Ouvéa veut rassembler
Sous une pluie fine et tenace, des fleurs ont été déposées par dizaines au pied du monument des dix-neuf. La population était une fois de plus au rendez-vous de cette commémoration et de cet appel pour l’avenir. « Un long chemin de réconciliation a été accompli, il nous faut le poursuivre avec les familles, avec les gendarmes, a lancé Mathias Waneux, élu provincial des Îles, devant la chefferie de Wadrilla. C’est un appel à toutes les formations politiques, du FLNKS à la droite, pour réussir ici, il nous faut être ensemble, alors pourquoi ne pas se retrouver le 5 mai 2012 tous ensemble, ici à Ouvéa, d’où tout est parti. »
«Le travail accompli est à saluer, mais il nous faut continuer.»

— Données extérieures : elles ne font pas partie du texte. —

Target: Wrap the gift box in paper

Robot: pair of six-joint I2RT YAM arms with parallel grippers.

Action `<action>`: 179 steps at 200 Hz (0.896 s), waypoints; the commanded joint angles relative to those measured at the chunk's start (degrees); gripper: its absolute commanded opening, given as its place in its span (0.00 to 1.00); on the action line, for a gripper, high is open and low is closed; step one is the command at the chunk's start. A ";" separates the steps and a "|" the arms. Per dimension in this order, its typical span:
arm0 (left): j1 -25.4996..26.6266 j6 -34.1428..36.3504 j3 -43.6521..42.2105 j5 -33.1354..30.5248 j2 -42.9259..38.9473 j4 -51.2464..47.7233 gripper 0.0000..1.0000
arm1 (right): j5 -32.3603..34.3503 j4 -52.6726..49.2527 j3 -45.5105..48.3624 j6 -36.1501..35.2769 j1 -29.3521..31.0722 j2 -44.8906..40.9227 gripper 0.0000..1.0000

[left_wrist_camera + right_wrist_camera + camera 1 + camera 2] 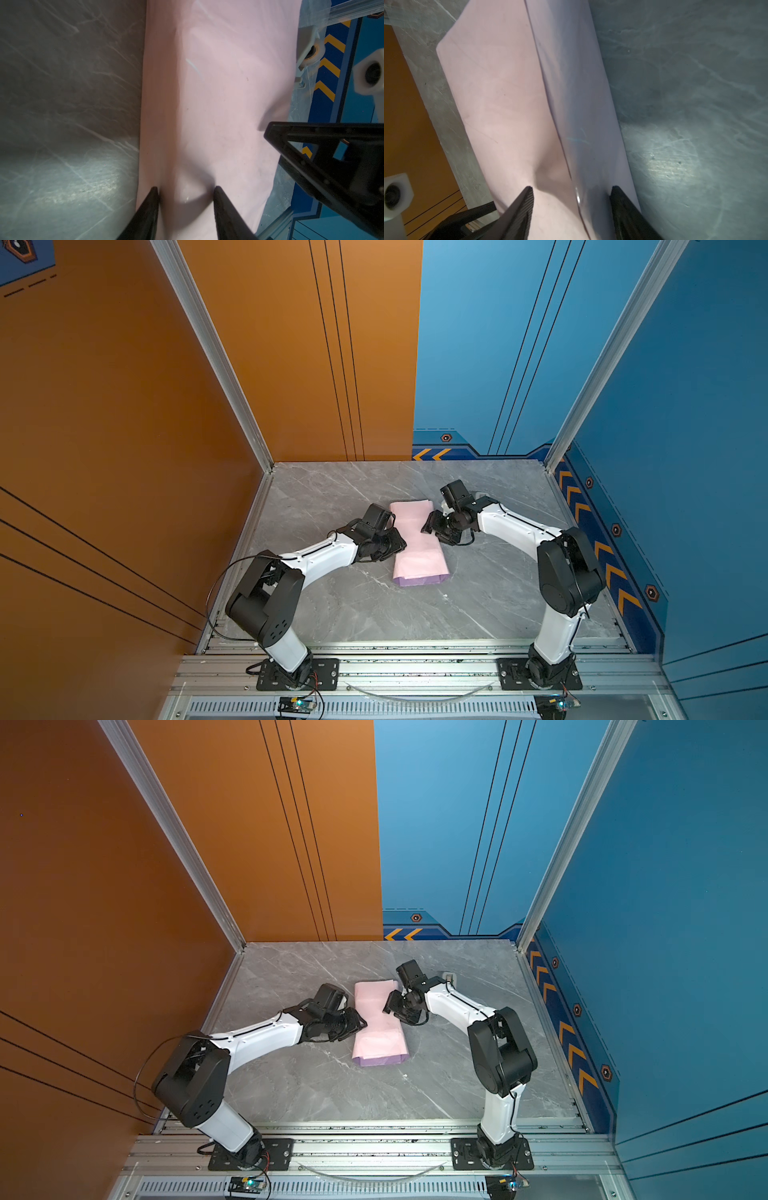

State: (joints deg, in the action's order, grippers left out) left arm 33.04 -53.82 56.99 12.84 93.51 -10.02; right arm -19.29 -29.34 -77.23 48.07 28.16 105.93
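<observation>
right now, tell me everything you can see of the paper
The paper is a thin, creased sheet folded into a long, slightly raised packet, pale pink on top with a lilac strip showing at the near end. It lies on the grey marble table, running near to far in both top views. The left gripper and right gripper meet it from opposite long sides, jaws apart, tips against it, dimpling the surface. Whatever it covers is hidden.

A grey marble-patterned tabletop [353, 605] spreads beneath the left gripper [400, 546] and the right gripper [428, 526]. A small beige tape dispenser [451, 977] sits on it just behind the right gripper, well apart from the left one. An orange wall panel [124, 406] stands on the left gripper's side, and a blue wall panel with orange chevrons [685, 427] on the right gripper's side.
</observation>
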 commanded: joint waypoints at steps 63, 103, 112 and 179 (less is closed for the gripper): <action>-2.09 4.53 6.51 -3.02 -0.64 -3.64 0.55 | 5.13 -4.58 -0.82 -2.45 0.40 -1.78 0.37; -2.84 5.92 8.66 -2.76 4.37 -3.25 0.55 | 4.86 -3.58 -0.85 -1.79 1.05 -1.89 0.37; -2.58 6.06 8.84 -2.68 5.57 -3.30 0.54 | 4.80 -3.45 -0.89 -1.71 1.26 -1.90 0.37; -0.92 7.56 8.90 -5.70 8.87 -5.21 0.43 | 3.59 -2.99 -1.51 -2.04 1.32 -3.10 0.55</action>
State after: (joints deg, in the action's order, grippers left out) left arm 31.05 -48.40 65.45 9.37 100.95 -11.75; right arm -15.25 -30.94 -77.30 46.89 29.43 105.36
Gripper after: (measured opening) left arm 0.435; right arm 0.473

Le chemin coutumier a ouvert cette commémoration. La foule s’est rassemblée autour des chefs de Wadrilla. Rappel des faits, gestes, paroles... Chaque pas a été accompli dans le respect de la coutume. Puis, moment fort en émotion, une ronde s’est formée au moment du dépôt de gerbes au pied du palmier symbolisant le lieu où les leaders, Jean-Marie Tjibaou et Yeiwéné Yeiwéné, furent assassinés, le 4 mai 1989. Après une minute de silence en leur mémoire, la foule est descendue vers le monument pour y déposer les fleurs, les familles des dix-neuf portant les gerbes en tête.

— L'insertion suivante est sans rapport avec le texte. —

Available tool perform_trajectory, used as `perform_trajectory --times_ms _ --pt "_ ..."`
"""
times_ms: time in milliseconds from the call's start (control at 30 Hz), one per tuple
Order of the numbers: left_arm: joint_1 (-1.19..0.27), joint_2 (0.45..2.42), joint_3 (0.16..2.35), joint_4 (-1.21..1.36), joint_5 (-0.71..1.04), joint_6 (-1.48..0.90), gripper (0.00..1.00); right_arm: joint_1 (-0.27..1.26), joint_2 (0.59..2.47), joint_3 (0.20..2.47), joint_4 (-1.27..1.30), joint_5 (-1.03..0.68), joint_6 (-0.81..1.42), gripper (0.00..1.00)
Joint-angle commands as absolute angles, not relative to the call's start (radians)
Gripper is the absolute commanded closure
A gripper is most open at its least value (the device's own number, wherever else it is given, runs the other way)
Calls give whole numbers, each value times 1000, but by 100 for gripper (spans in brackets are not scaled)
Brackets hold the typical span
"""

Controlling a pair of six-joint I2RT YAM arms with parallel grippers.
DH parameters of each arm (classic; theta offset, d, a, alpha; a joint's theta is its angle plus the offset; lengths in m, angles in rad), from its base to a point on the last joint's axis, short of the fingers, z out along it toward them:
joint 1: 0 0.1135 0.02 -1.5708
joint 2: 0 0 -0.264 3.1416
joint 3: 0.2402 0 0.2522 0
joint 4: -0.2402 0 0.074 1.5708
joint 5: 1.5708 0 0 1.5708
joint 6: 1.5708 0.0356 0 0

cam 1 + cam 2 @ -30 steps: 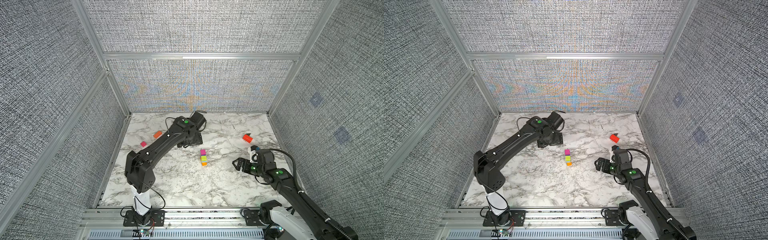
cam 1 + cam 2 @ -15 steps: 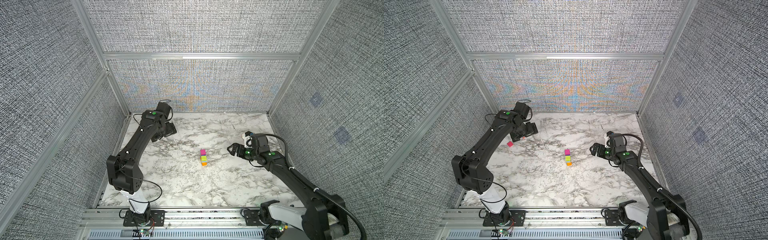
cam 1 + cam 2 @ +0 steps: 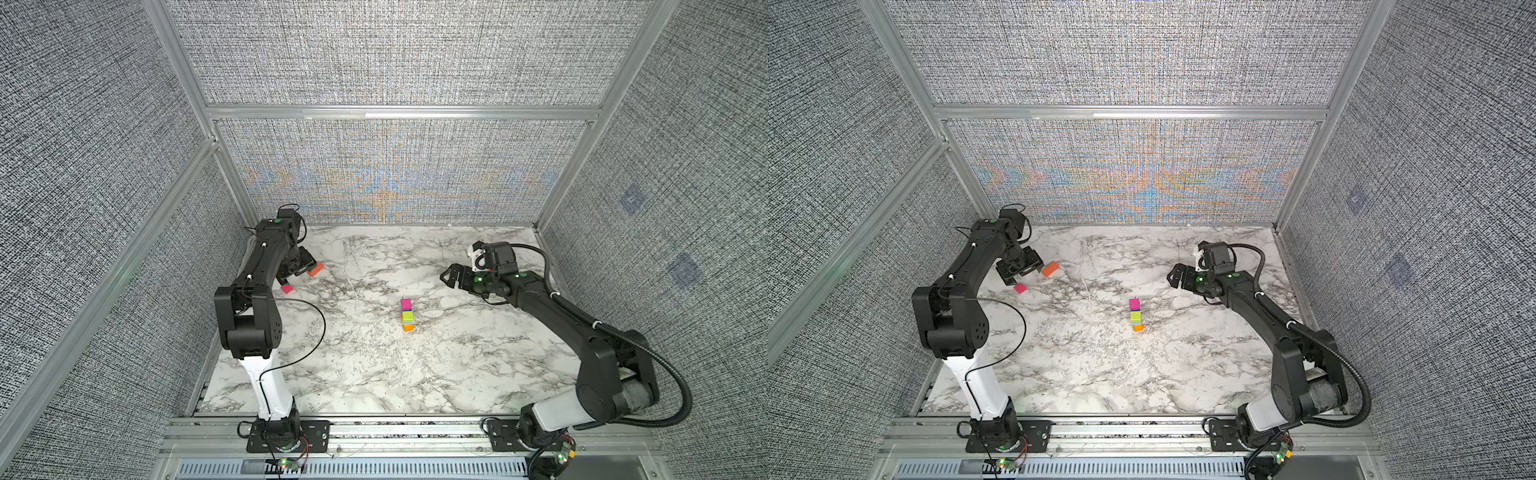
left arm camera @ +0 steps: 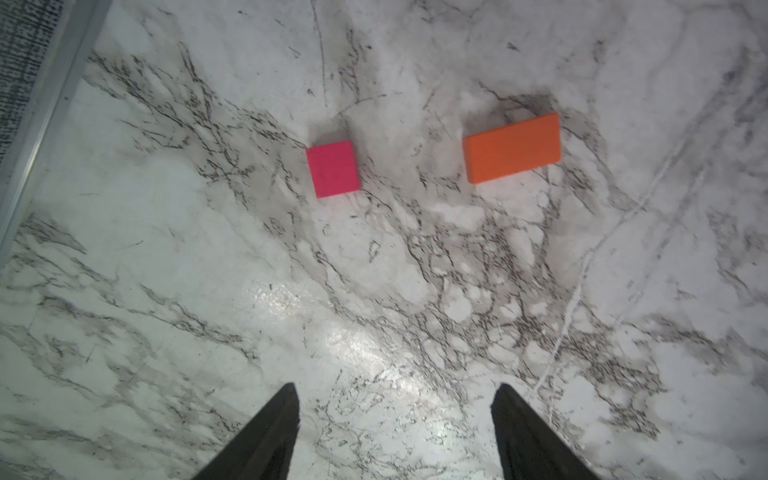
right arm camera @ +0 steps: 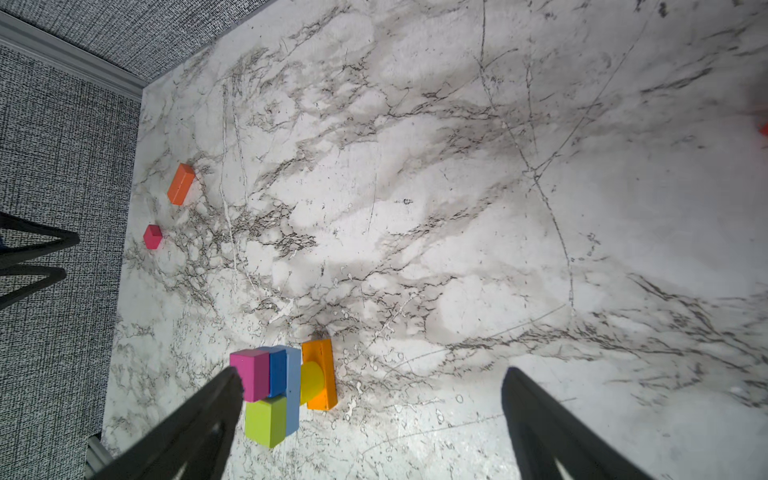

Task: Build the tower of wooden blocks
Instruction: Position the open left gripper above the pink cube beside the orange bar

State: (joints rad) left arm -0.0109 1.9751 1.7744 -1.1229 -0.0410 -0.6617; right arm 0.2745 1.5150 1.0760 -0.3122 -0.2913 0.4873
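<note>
Setting: laboratory robot test cell. Grey woven-fabric panels (image 3: 395, 54) in aluminium framing (image 3: 399, 113) enclose a marble-patterned tabletop (image 3: 374, 374) from 9 through 12 to 3 o'clock; slotted aluminium mounting rail (image 3: 399, 428) at 6 o'clock.

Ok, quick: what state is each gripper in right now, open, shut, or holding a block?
Left gripper: open, nothing between the fingers.
Right gripper: wide open, holding nothing.
</note>
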Motion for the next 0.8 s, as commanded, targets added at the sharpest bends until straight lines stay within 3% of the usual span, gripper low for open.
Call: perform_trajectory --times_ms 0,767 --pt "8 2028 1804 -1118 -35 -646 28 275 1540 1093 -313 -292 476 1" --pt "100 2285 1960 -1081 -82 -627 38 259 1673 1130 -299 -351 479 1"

Histoire. Face à l’imposante stèle recouverte de plaque de marbre, de nouvelles prises de parole... « Plus on avance et plus les gens font attention à Ouvéa. Le transfert des compétences est la suite de ces enfants kanak tombés. Le travail accompli est à saluer, mais il nous faut continuer », lance le maire, Maurice Tillewa.
Avenir. Sous le drapeau kanak qui domine le monument, Jacqueline Deteix, viceprésidente de la province, affirme : « Parler du drapeau, c’est parler de nos signes identitaires. Il nous faut un drapeau qui flotte sur toutes les mairies ». Poursuivant, elle s’adresse aux jeunes : « Osez et travaillez pour ici, pour dans l’avenir diriger et construire ».
Ce 5 mai 2011 a été particulier parce qu’il n’y avait pas de personnalités politiques invitées. La raison ? Le trouble ressenti par la population et ses leaders suite aux démissions successives du gouvernement et les désaccords autour de la question des drapeaux. La prise d’otages d’Ouvéa et la succession d’événements violents survenus sur l’île aux mois d’avril et mai 1988 ont durablement marqué le pays, mais l’histoire ne s’arrête pas là. Le rendezvous est donné pour construire un avenir commun. Un destin commun.
Questions à... Georges Omnïwack, porte-parole de la chefferie de Gossanah
«La pensée change»
- Les Nouvelles calédoniennes : Quel est votre sentiment, vingt-trois ans après ces événements ?
Georges Omnïwack : Je n’ai pas oublié ces moments. Je vois encore les militaires envahissant la tribu. Mais avec la réconciliation, doucement, la pensée change. Je ne me sens pas encore capable de rencontrer un gendarme otage comme l’a fait Benoît Tangopi, l’un des gardiens de la grotte. Mais je vois que cette date est un appel pour discuter ensemble, faire ensemble. Au lendemain des Evénements, nous étions isolés. On ne voyait même pas les gens des autres tribus de l’île. Maintenant, des gens de l’extérieur viennent et ils changent notre regard envers ce qui s’est passé. Ils nous montrent que l’on peut vivre ensemble. Nous voulons être ouverts au monde, nous voulons qu’ils sachent ce qui s’est vraiment passé, qu’ils nous voient tel que nous sommes. Nous avons des rencontres fortes, par exemple, nous recevons en ce moment un couple rencontré lors du tournage du film de Mathieu Kassovitz. Je suis heureux qu’ils viennent à nous. Ils sont nos amis.
- Quel message souhaiteriez-vous transmettre pour l’avenir ?
N’oubliez pas 1988. Les jeunes générations doivent regarder avant et après. Depuis, beaucoup de choses ont été faites, notamment des infrastructures. Cela a été fait parce qu’ils sont tombés. Il faut continuer pour mieux vivre chaque jour. Il y a encore des choses à faire. Ici, pour le travail de mémoire, nous souhaitons que le chemin qui mène de la grande route à la grotte soit balisé. La construction d’un centre culturel serait également nécessaire. Il faut rénover le bâtiment commun de la chefferie, engagement pris par les politiques après les Evénements. Je souhaite que les jeunes gardent cette histoire pour comprendre et transmettre ce qui s’est passé, ce qui nous a été fait. Souvenons-nous que le 5 mai est un appel pour se retrouver, pour faire chemin ensemble.